» **EXERCISE OBJECTIVE**: You are asked to copy the entire listing exactly, apart from its pictures.

» **DATASET EXTRACT**:
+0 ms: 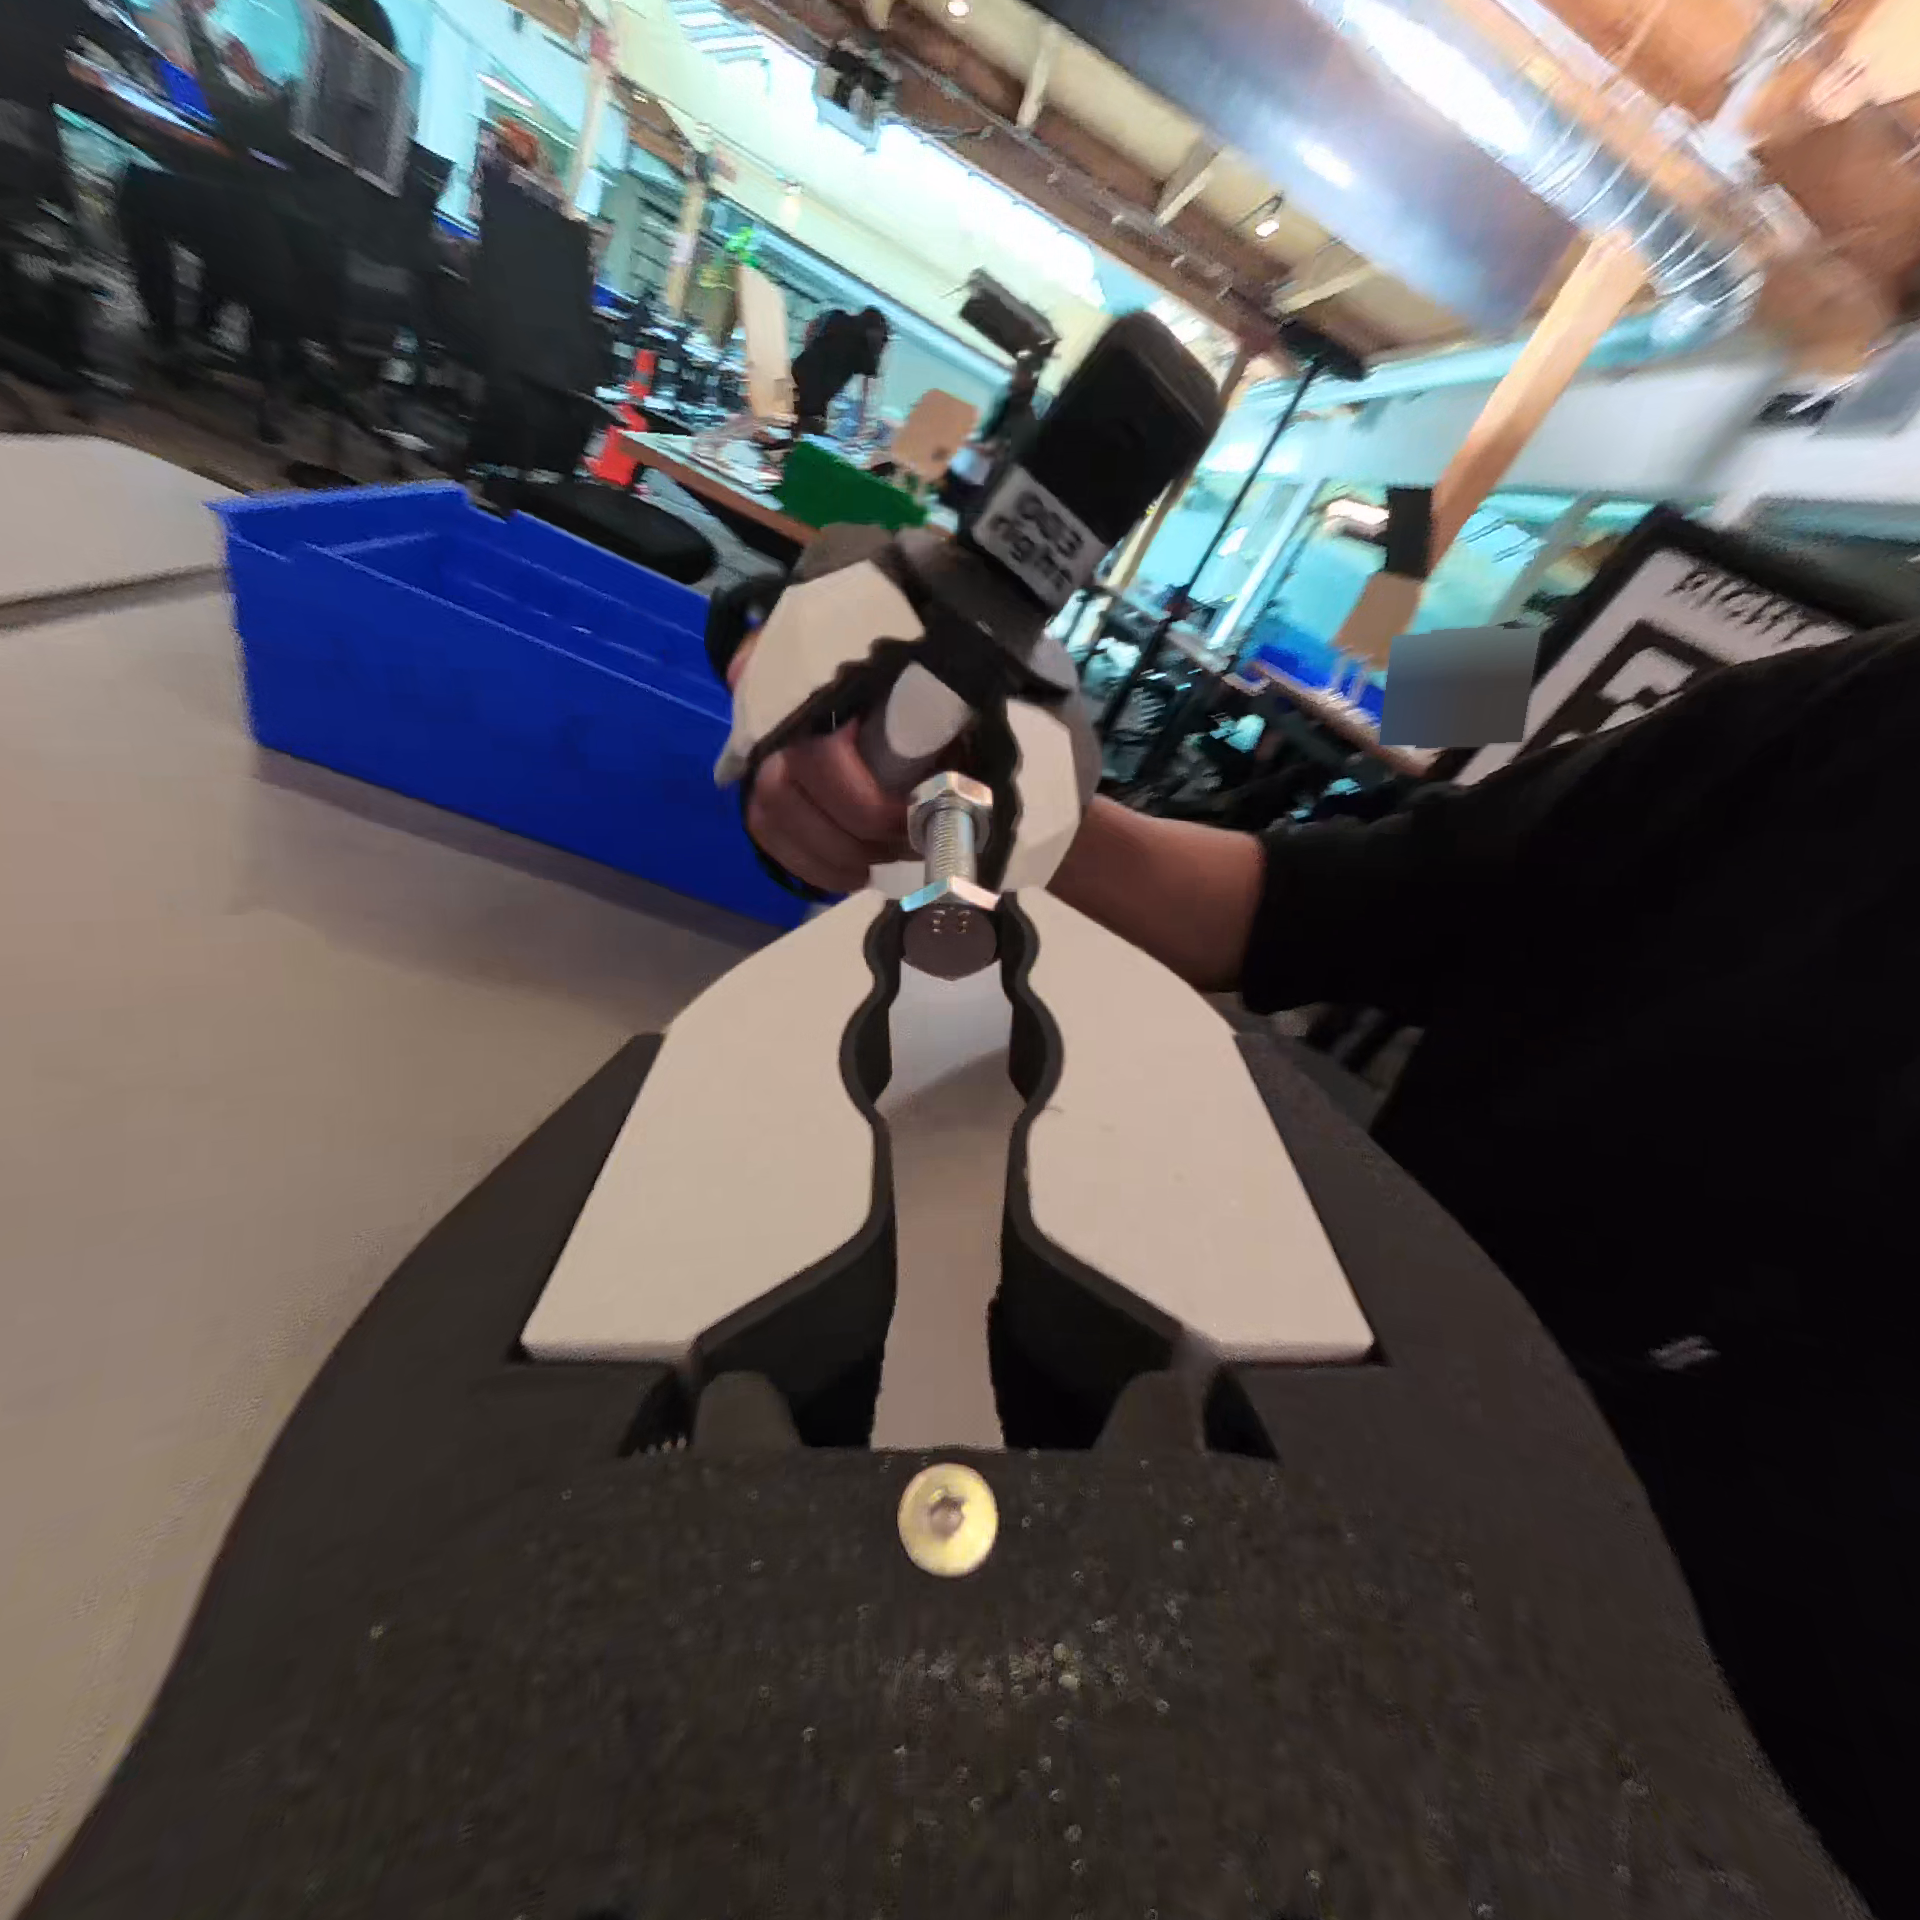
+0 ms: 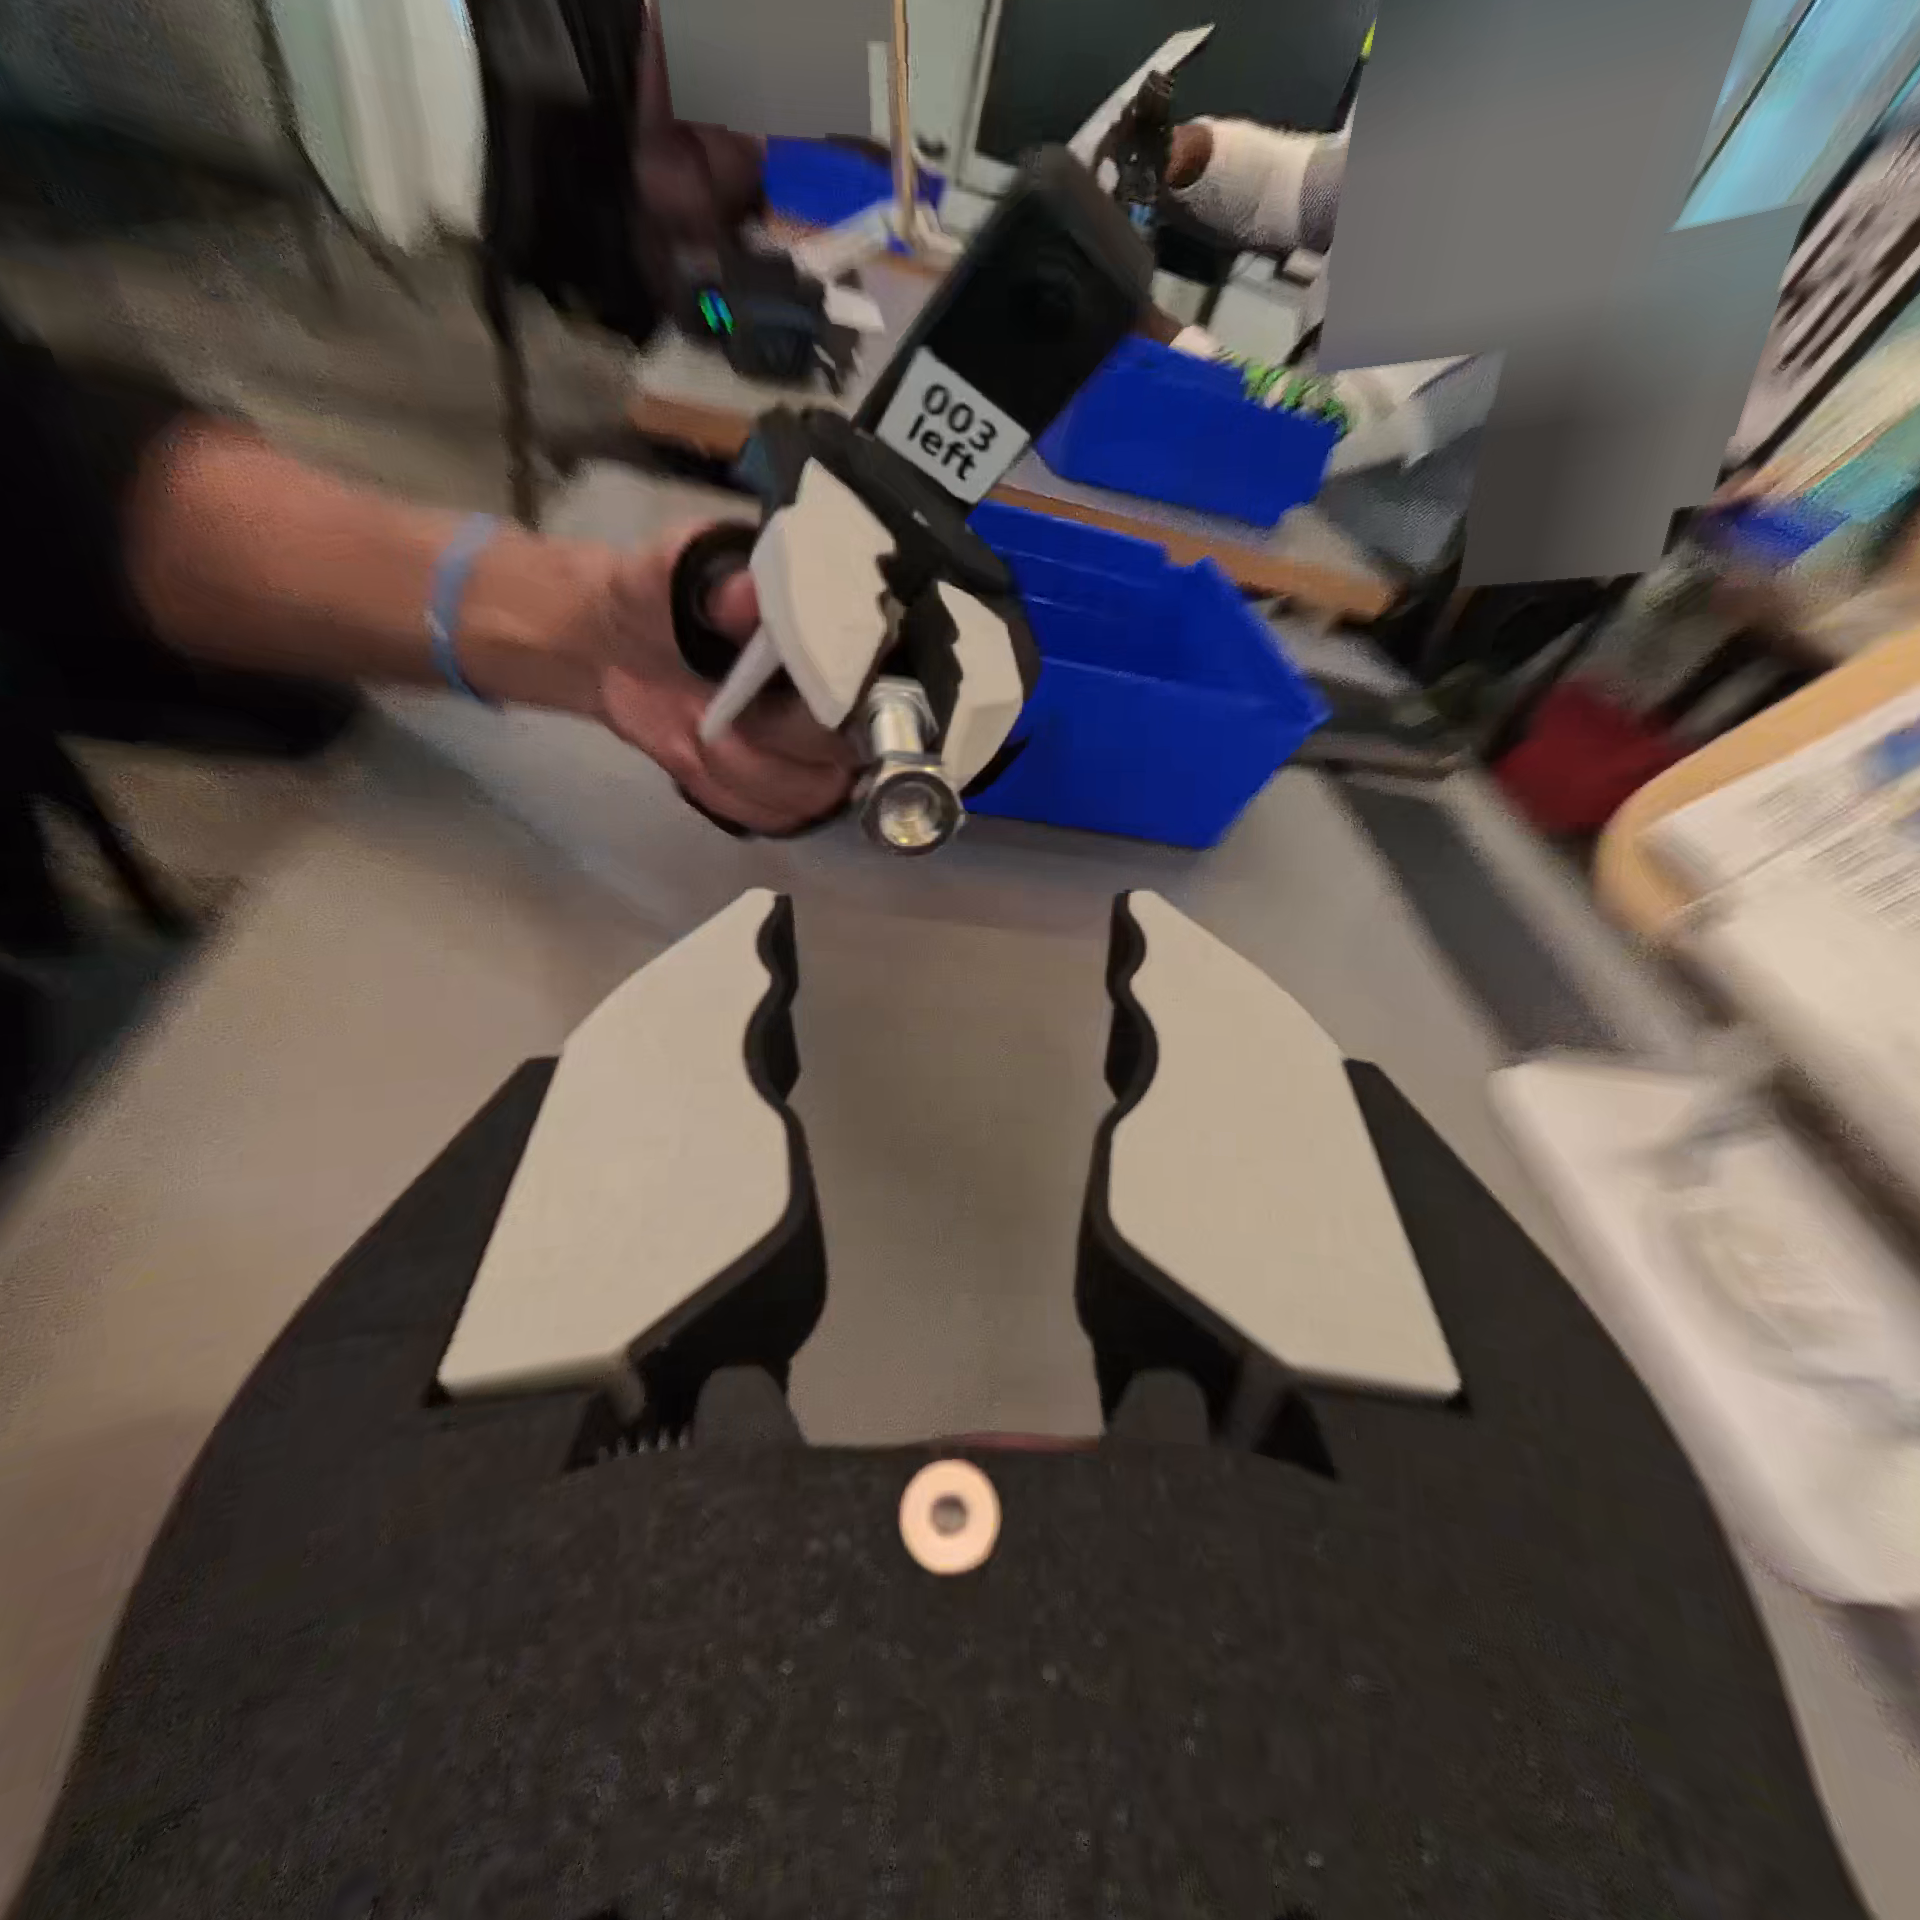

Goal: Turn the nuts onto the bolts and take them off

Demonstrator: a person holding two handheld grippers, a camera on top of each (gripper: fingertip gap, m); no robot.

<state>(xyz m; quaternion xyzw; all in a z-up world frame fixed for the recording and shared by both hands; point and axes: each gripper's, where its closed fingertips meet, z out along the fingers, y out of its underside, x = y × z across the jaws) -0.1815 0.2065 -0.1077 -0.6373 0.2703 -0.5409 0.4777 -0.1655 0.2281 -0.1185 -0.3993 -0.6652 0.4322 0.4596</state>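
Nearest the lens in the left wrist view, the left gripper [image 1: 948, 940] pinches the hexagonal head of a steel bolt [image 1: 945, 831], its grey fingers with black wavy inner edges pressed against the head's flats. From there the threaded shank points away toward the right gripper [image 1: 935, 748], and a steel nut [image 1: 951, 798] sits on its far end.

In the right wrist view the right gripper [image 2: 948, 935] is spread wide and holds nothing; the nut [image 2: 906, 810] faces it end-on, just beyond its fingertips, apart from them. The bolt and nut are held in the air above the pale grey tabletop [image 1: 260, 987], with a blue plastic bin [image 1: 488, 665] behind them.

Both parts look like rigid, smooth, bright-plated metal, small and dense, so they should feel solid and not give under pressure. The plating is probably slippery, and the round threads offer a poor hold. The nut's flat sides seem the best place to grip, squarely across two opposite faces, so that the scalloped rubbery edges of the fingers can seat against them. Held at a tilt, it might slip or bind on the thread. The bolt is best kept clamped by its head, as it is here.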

» **TASK ANSWER**:
+0 ms: 
+0 ms: 

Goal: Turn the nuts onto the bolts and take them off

Demonstrator: a person holding two handheld grippers, a camera on top of each (gripper: fingertip gap, m); no robot.

<state>(xyz m; quaternion xyzw; all in a z-up world frame fixed for the recording and shared by both hands; point and axes: each gripper's, where its closed fingertips meet, z out along the fingers, y out of its underside, x = y × z across the jaws) -0.1815 0.2065 -0.1077 -0.6373 0.2703 -0.5409 0.4777 -0.1655 0.2281 -0.1185 -0.3993 -0.6652 0.4322 0.4596</state>
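Nearest the lens in the left wrist view, the left gripper [image 1: 948, 940] pinches the hexagonal head of a steel bolt [image 1: 945, 831], its grey fingers with black wavy inner edges pressed against the head's flats. From there the threaded shank points away toward the right gripper [image 1: 935, 748], and a steel nut [image 1: 951, 798] sits on its far end.

In the right wrist view the right gripper [image 2: 948, 935] is spread wide and holds nothing; the nut [image 2: 906, 810] faces it end-on, just beyond its fingertips, apart from them. The bolt and nut are held in the air above the pale grey tabletop [image 1: 260, 987], with a blue plastic bin [image 1: 488, 665] behind them.

Both parts look like rigid, smooth, bright-plated metal, small and dense, so they should feel solid and not give under pressure. The plating is probably slippery, and the round threads offer a poor hold. The nut's flat sides seem the best place to grip, squarely across two opposite faces, so that the scalloped rubbery edges of the fingers can seat against them. Held at a tilt, it might slip or bind on the thread. The bolt is best kept clamped by its head, as it is here.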

The exercise requires no further output.